“可不嘛,”孙老爹凑过来,眯着眼看,“别看它现在不起眼,根扎得深着呢,最能吸收地力。是好东西。”
沈远山笑道:“老爹说的是。咱们小心伺候着,准能成。”
于是,沈远山负责技术指导,林小荷和陈榆动手。先给黄芪种子泡温水,其他的种子则按着不同的深浅,小心翼翼地撒进整理好的育苗畦里,再薄薄地盖上一层细土。

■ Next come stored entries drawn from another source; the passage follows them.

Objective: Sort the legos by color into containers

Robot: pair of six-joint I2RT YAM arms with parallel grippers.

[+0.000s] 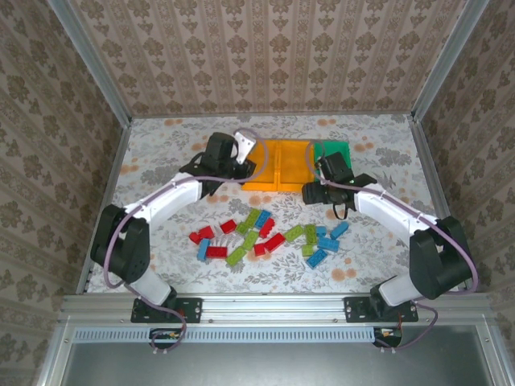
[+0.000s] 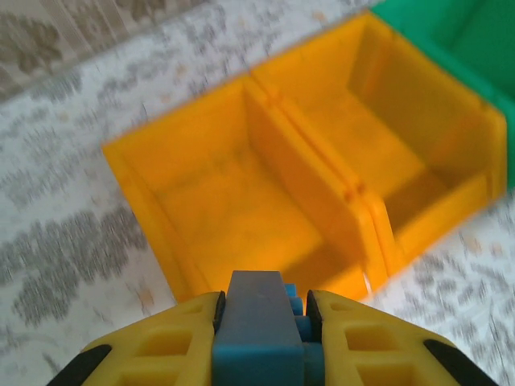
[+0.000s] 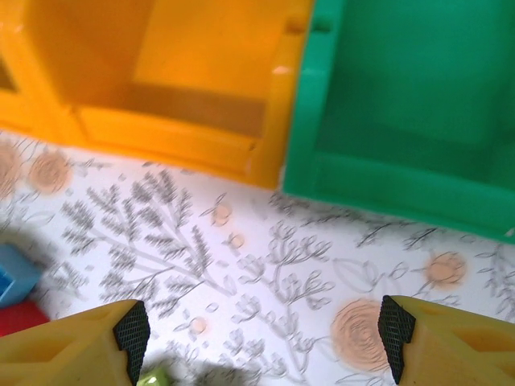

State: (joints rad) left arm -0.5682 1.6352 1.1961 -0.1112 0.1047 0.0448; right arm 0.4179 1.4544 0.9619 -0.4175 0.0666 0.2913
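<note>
Legos (image 1: 257, 218): we start at the left tool (image 2: 264, 310), which is clenched on one blue lego (image 2: 256, 342). The brick sits lengthwise between the yellow fingers (image 2: 354, 342), its studs toward the right-hand finger. This tool hangs at the near edge of the left orange bin (image 2: 137, 177), and the brick is not yet inside. Touching that bin on its right is the second orange bin (image 2: 434, 201), and next to that stands the green bin (image 2: 451, 32); the three form one row at the far middle of the tabletop (image 1: 161, 153). The right tool (image 3: 265, 330) is released, jaws wide apart, above bare patterned tabletop just in front of where the second orange bin meets the green bin. A blue brick (image 3: 12, 273) and a red brick (image 3: 16, 318) lie near its left finger. We record the other legos, red, blue and lime green, scattered loosely on the tabletop between the bins and the arm bases, apart from all three bins.
</note>
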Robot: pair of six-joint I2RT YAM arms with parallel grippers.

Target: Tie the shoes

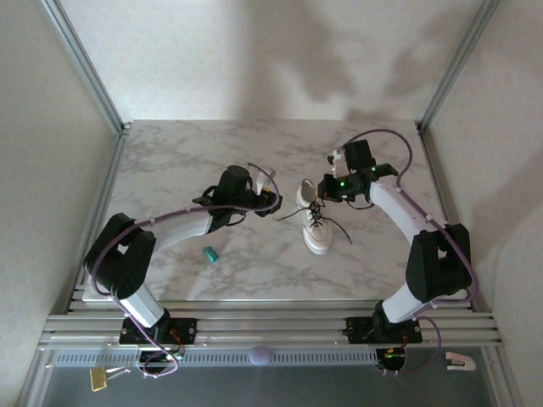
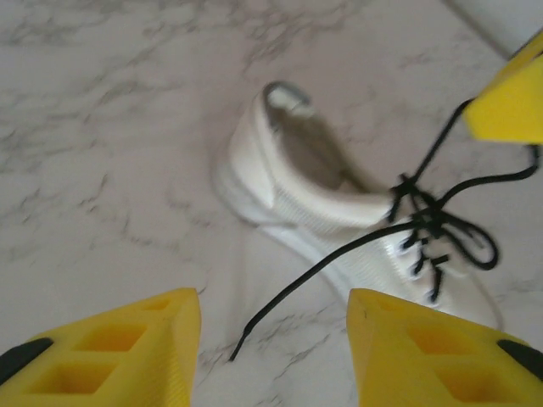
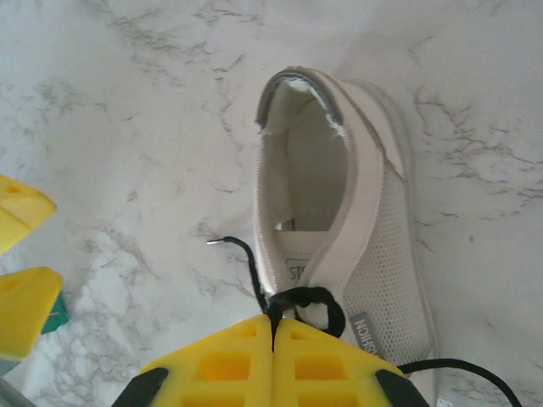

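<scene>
The white sneaker (image 1: 316, 225) lies on the marble table, toe toward the arms, its black laces (image 1: 335, 222) trailing to both sides. My left gripper (image 1: 273, 202) hovers just left of the heel, open. In the left wrist view its yellow fingers (image 2: 136, 339) stand apart, and a loose lace end (image 2: 280, 297) lies on the table between them, touching neither. My right gripper (image 3: 273, 326) is shut on a black lace loop (image 3: 318, 298) at the sneaker's (image 3: 339, 195) tongue. The sneaker (image 2: 297, 191) lies ahead of the left gripper (image 2: 273, 331).
A small teal object (image 1: 210, 253) lies on the table left of the sneaker, near the left arm. Aluminium frame posts stand at the table's back corners. The left gripper's yellow fingers (image 3: 21, 254) show at the left edge of the right wrist view.
</scene>
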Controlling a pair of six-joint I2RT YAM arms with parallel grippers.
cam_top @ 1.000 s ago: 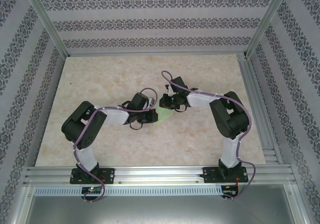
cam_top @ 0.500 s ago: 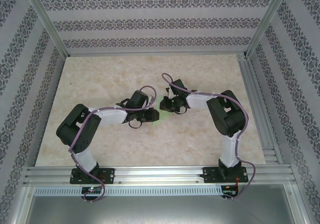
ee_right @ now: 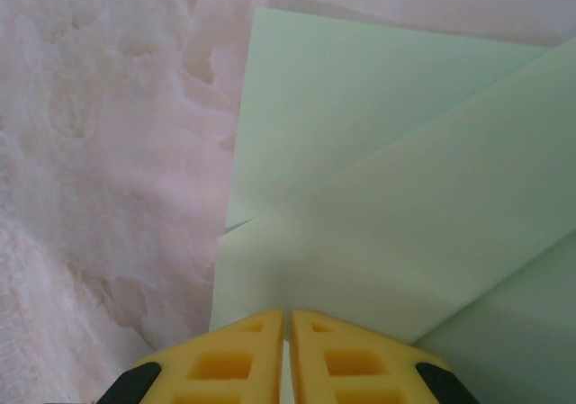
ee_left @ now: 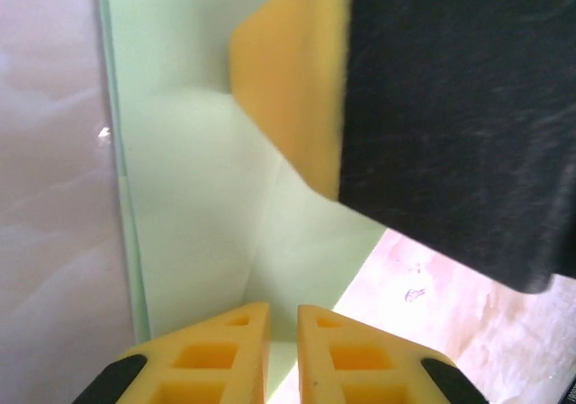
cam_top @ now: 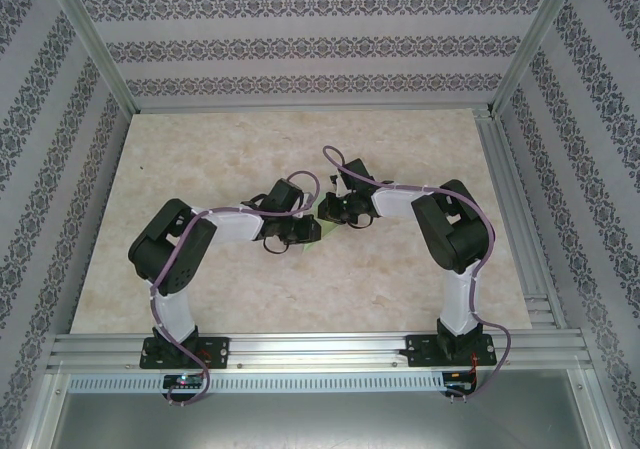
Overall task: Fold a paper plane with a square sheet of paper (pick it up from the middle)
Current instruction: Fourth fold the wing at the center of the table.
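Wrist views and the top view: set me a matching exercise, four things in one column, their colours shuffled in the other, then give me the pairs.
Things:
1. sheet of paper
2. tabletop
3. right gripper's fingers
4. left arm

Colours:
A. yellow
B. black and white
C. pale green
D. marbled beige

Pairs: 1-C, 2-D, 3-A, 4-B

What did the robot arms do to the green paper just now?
The left arm's fingers slid a little to the right, over the green paper. The green triangle seen from above shrank to a sliver. The right arm's fingers hardly moved and stay at the paper. The table looks the same.
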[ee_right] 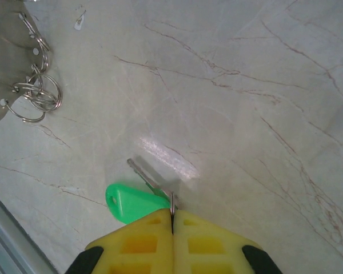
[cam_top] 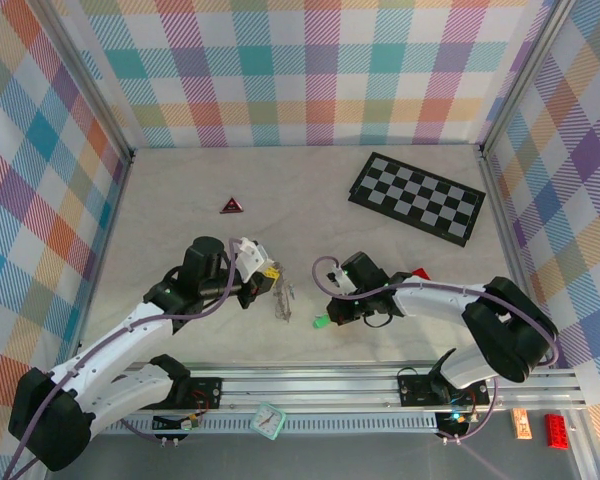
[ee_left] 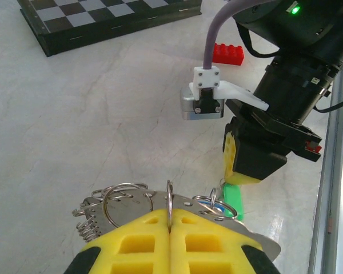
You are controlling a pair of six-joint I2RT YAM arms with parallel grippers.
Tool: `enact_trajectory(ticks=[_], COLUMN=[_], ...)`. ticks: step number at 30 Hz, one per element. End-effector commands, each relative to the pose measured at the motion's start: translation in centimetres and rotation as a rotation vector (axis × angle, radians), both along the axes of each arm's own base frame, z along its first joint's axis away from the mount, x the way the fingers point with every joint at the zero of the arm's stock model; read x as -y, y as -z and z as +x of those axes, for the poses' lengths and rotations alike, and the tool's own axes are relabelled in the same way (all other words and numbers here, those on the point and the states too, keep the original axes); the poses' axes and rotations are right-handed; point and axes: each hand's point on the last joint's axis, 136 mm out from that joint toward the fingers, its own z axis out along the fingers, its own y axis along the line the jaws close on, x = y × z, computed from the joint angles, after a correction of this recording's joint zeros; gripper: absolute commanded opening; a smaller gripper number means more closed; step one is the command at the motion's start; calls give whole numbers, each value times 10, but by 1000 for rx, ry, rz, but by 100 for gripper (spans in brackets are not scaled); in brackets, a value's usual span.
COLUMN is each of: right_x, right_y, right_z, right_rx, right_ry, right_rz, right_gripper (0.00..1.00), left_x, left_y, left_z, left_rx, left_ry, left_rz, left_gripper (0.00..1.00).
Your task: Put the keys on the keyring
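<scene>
Keyring (ee_left: pixel 126 202) front and centre in the left wrist view: it's a flat silvery plate carrying a cluster of split rings. The left tool (ee_left: pixel 169 217) has its yellow fingers (ee_left: pixel 137 245) pressed together on one ring standing upright between them. That is a firm pinch, no gap at all.

From above, that tool sits left of the middle of the pale marbled worktop (cam_top: pixel 180 190), with the plate just off its tip. Whether the plate rests on the surface, I can't tell.

Over to the right tool (ee_right: pixel 172 216): its fingers are closed tight too, gripping the green key (ee_right: pixel 131 201). The green plastic part juts out to the left, and a thin metal blade slants up and left just above it. Exactly where the fingers bite is hidden between them.

In the right wrist view the keyring's loops sit in the top-left corner, clear of the key. In the left wrist view the green key pokes out below the right tool's yellow fingertip, just beside the rings at the plate's right end.

The two tools face each other near the front middle of the worktop, close but apart.

Further back, a chequered board (cam_top: pixel 417 197) lies at the right rear. A small red-and-black triangle (cam_top: pixel 231 205) sits at the left rear, and a red brick (cam_top: pixel 421 273) is just behind the right arm.
</scene>
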Motion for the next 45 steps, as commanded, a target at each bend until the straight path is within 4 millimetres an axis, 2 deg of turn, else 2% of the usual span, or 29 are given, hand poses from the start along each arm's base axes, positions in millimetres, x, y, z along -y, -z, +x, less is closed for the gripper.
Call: enact_trajectory(ticks=[1,4,8,17,22,26,34,45], right_x=[-5,-5,-6,-3,2,-1,-7,-6], right_y=[-5,-5,-7,-3,-4,-2,-3,1], right_z=[4,6,11,13,13,7,8,8], right_rx=[-13,-10,3,-8,-22,-68,-73,-87], right_ry=[10,14,16,29,65,57,51,44], right_rz=[17,15,11,-19,-26,-19,2,-17], right_gripper=[11,22,30,32,36,32,19,15], left_x=[8,8,8,9,9,9,9,9], left_y=[-17,-16,-16,-15,-15,-14,-15,-13], left_z=[-2,-3,-3,-3,-3,-3,-3,-2], left_rx=[54,53,55,53,54,53,53,52], left_ry=[53,57,59,61,63,63,63,60], left_rz=[-23,-21,-18,-16,-15,-14,-13,-9], left_gripper=[0,0,0,0,0,0,0,0])
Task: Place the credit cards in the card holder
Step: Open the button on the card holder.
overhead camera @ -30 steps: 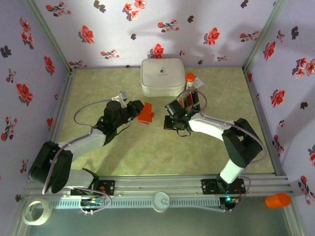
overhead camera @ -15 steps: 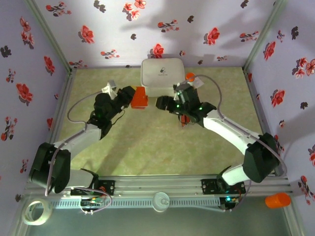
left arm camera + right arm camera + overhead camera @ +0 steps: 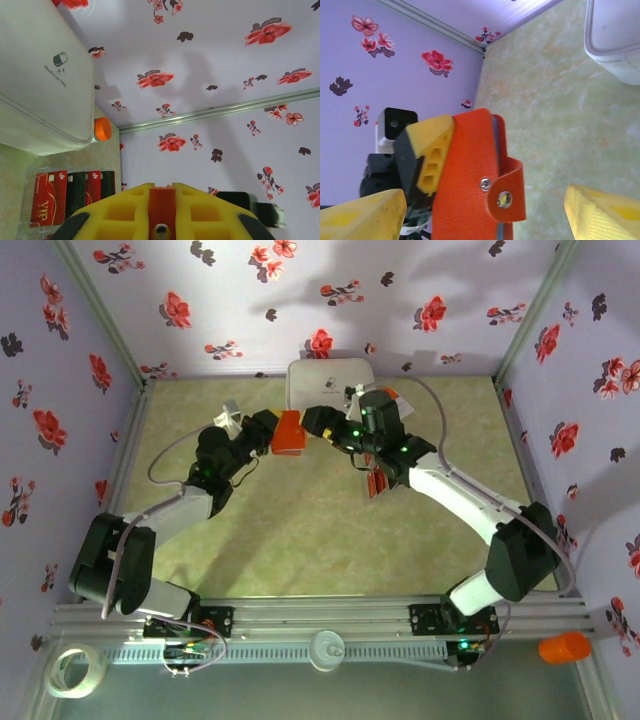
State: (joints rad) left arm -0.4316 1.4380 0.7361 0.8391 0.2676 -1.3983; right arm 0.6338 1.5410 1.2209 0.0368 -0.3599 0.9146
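Card holder [image 3: 290,433] is pinched in the left gripper [image 3: 278,432], far-centre of the table [image 3: 300,530], just in front of the white case [image 3: 322,377]. From the right wrist cam you can see its snap flap [image 3: 507,190] curling loose. Right gripper [image 3: 313,423] sits right beside it with fingers [image 3: 362,215] spread wide, one on either side of the wallet, and I think they're not touching it, though it's hard to say. Credit cards [image 3: 70,192], red and black, stand side by side in a clear tray [image 3: 25,200] to the right, near an orange-capped bottle [image 3: 102,129].
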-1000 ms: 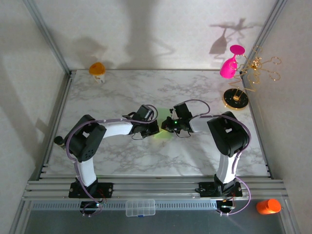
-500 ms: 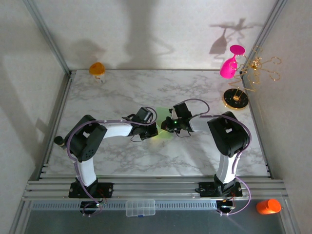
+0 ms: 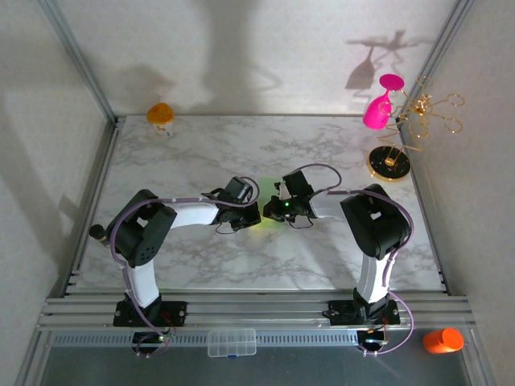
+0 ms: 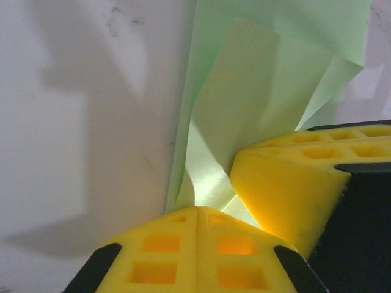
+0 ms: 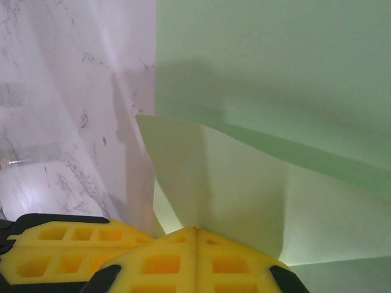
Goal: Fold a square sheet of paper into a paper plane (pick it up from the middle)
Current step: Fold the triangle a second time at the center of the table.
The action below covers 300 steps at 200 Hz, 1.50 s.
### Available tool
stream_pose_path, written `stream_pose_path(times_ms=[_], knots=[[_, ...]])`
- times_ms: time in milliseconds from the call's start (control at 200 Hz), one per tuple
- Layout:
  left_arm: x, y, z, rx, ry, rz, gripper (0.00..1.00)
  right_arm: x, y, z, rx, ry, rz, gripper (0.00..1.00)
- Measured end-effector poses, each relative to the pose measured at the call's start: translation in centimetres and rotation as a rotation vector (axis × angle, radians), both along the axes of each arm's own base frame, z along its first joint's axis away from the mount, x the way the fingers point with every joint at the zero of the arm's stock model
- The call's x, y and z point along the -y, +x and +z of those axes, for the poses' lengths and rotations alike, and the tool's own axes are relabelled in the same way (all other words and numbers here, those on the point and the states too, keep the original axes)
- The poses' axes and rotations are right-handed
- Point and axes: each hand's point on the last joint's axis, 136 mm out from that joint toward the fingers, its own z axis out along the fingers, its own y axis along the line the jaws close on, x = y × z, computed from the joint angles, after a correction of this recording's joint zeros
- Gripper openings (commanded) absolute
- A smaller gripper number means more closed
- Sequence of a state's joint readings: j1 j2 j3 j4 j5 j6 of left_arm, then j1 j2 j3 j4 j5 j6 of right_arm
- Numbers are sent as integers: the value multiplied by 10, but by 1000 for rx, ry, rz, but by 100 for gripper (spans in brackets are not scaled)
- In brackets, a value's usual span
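Wrist views, left hand (image 4: 197, 212) and right hand (image 5: 197, 232) pinched shut on square sheet of paper (image 4: 244, 110), grips unreadable overhead, right hand nudged leftward.

Our two arms reach low and inward with elbows bent, the wrists nearly meeting. Our left gripper (image 3: 251, 214) presses its yellow pads (image 4: 153, 256) flat together, pinching the sheet of paper (image 4: 244, 110). Just beside it, our right gripper (image 3: 272, 211) faces it, pads likewise clamped on the sheet.

One green sheet (image 4: 256, 91), two arms (image 3: 193, 213)
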<state>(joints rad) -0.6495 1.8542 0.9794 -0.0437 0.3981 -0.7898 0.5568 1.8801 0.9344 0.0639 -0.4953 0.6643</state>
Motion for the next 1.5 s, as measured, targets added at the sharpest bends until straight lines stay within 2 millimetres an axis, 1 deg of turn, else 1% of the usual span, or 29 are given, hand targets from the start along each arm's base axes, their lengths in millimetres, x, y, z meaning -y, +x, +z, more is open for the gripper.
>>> stream_pose_path(times_ms=[110, 290, 471, 571, 641, 716, 751, 806, 896, 991, 1086, 1147, 1197, 1372, 1502], knots=[[0, 0, -1, 5, 2, 1, 0, 11, 10, 0, 5, 1, -26, 0], [-1, -1, -1, 18, -8, 1, 0, 51, 44, 0, 19, -1, -131, 0], [0, 0, -1, 23, -11, 1, 0, 84, 75, 3, 55, -28, -220, 1], [0, 0, 1, 18, -8, 1, 0, 97, 87, 6, 81, -50, -254, 4], [0, 0, 2, 9, 0, 1, 10, 97, 86, 12, 90, -48, -256, 9], [2, 3, 7, 9, -2, 5, 20, 94, 84, 23, 109, -30, -257, 16], [4, 7, 11, 18, -7, 7, 22, 93, 81, 29, 115, -18, -262, 20], [8, 14, 20, 38, -19, 18, 23, 92, 75, 37, 121, 0, -270, 27], [14, 29, 36, 85, -39, 37, 24, 90, 65, 44, 113, 29, -294, 34], [16, 43, 49, 127, -53, 60, 21, 89, 54, 42, 85, 49, -319, 39], [19, 54, 54, 148, -61, 74, 17, 87, 47, 37, 46, 63, -344, 43], [21, 60, 51, 155, -57, 82, 14, 84, 43, 35, 21, 72, -357, 43], [22, 64, 45, 152, -51, 90, 13, 80, 41, 36, 5, 81, -365, 43], [14, 67, 20, 110, -16, 123, 9, 68, 38, 40, -22, 114, -380, 43], [11, 70, 12, 99, -8, 146, 8, 60, 34, 40, -41, 126, -381, 42]])
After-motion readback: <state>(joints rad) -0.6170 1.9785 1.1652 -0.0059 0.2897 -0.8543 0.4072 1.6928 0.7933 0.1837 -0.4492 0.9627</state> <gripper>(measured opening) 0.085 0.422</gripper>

林小荷干得格外仔细,仿佛那种子里不是未来的药材,而是一个个金疙瘩。她一边撒种,一边低声念叨:“快快长,好好长,长大了好救人…”
陈榆学着她的样子,动作也放得极轻。
撒完种,又细细地浇了一遍水。阳光下,湿润的畦土泛着深褐色的光泽,安静地孕育着希望。
“完事儿了?”林小荷直起腰,捶了捶后背。
“早着呢,”沈远山指着另一边空着的畦,“那边还得育点板蓝根和甘草。还有些种子,得像种菜似的,点播。”
“啊?还有啊?”林小荷垮了下脸,随即又笑起来,“行吧,多种点,以后咱们药材就更宽裕了。”
忙活了一上午,总算把计划要育苗的种子都妥妥当当地送进了地里。几个人都累得腰酸背痛,但看着那一排排整理得齐齐整整的育苗畦,心里都充满了成就感。
安生早就在小车里睡着了,小脸红扑扑的。